Sandy approached one of the finest clockwork engineers in Europe, J.J. Fuchs of Bernberg, to inquire whether it was possible to build a spring-loaded device capable of running silently for ten days before releasing a lever. Though Thompson would provide no details of his intended use for the mechanism, Fuchs nevertheless accepted the challenge. However, secretly he questioned Thompson’s seriousness and, as a result, put the project on the backburner, eventually forgetting about it. Meanwhile, Sandy and Cecelia had been forced to move into a new home, which they dubbed Villa Thomas — a dwelling so inferior to their previous one that they struggled to find servants to work for them. It was 1863, and the holdings in Sandy Keith’s bank account now stood at $1,600. He pleaded with Cecelia to rein in her spending, but she laughed at his attempts. One day, when he received an astronomical milliner’s bill, he flew into a rage and beat her. Cecelia took to bed, refusing to speak with him. Desperate, Sandy approached two Viennese clockworkers with his idea, but after several attempts to construct the mechanism they were unable to produce a lever that struck with the necessary force. Reluctantly, Sandy returned to Fuchs’s workshop with the thirty-pound Viennese prototype and informed the clockmaker that he required a similar, more forceful device that would release a lever after twelve days and stay intact even while in motion. Unaware that he was about to be an accomplice to the worst mass murder of the nineteenth century, Fuchs fashioned the mechanism to perfection.

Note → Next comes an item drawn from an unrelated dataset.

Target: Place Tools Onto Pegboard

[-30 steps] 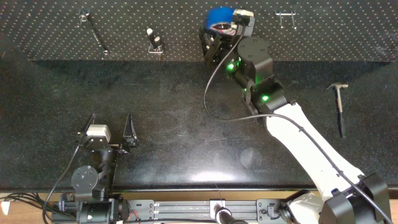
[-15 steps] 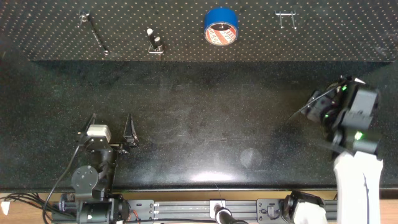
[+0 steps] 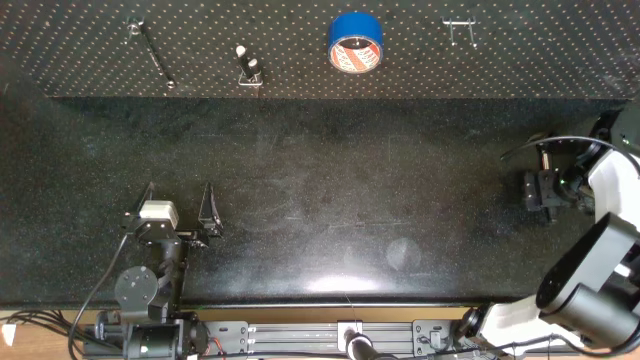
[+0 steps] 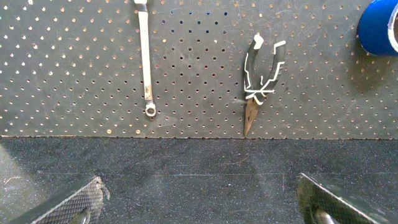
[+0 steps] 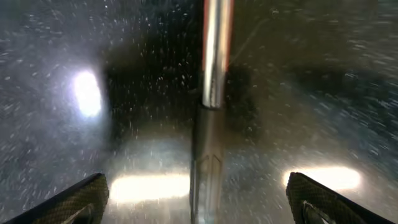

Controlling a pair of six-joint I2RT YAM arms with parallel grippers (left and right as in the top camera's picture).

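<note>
On the pegboard hang a wrench, pliers and a blue tape roll; a bare double hook sits to the right of them. The hammer lies on the black table at the far right. My right gripper is low over its handle and open. In the right wrist view the hammer runs between the two spread fingers of the right gripper, metal shaft ahead and dark grip nearest. My left gripper stands open and empty at the front left, facing the wrench and pliers.
The black table stretches between the two arms. The right arm's cable loops near the hammer. The tape roll shows at the edge of the left wrist view.
The right arm left the tape roll on the pegboard, swung to the far right and came down over the hammer's handle. The left arm has kept still.
</note>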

Diagrams of Keith’s clockwork time bomb.
Deutscher Hausschatz, 1876

Soon after, Sandy Keith procured some dynamite, and headed to Bremerhaven. There he decided upon a target — the
Mosel —
scheduled to sail from Bremerhaven to Southampton, England, before continuing on to New York. Sandy booked passage on the vessel as W.K. Thomas, and attempted to insure twenty-seven chests to be loaded onboard, reneging after learning that the premium was too high. In the end, he settled for 3,000 marks (the equivalent of £150) for a barrel of caviar. His plan was to sail with the
Mosel
to Southampton, disembark, and return to Dresden, where he would await the news that the steamer had been lost at sea, and collect his insurance money. He had become so greedy and callous that he was now willing to sacrifice the lives of hundreds of people to gain a mere £150 and to see whether his “infernal machine” actually worked.

On December 11, he presented his passport and went to his first-class cabin on the
Mosel
. Less than an hour later, eighty-one people were dead, and Sandy attempted to join them by shooting himself. Unfortunately for Sandy Keith, he wouldn’t get off that easily.

Nineteenth-century illustration of the steamer Mosel in harbour, immediately before its explosion.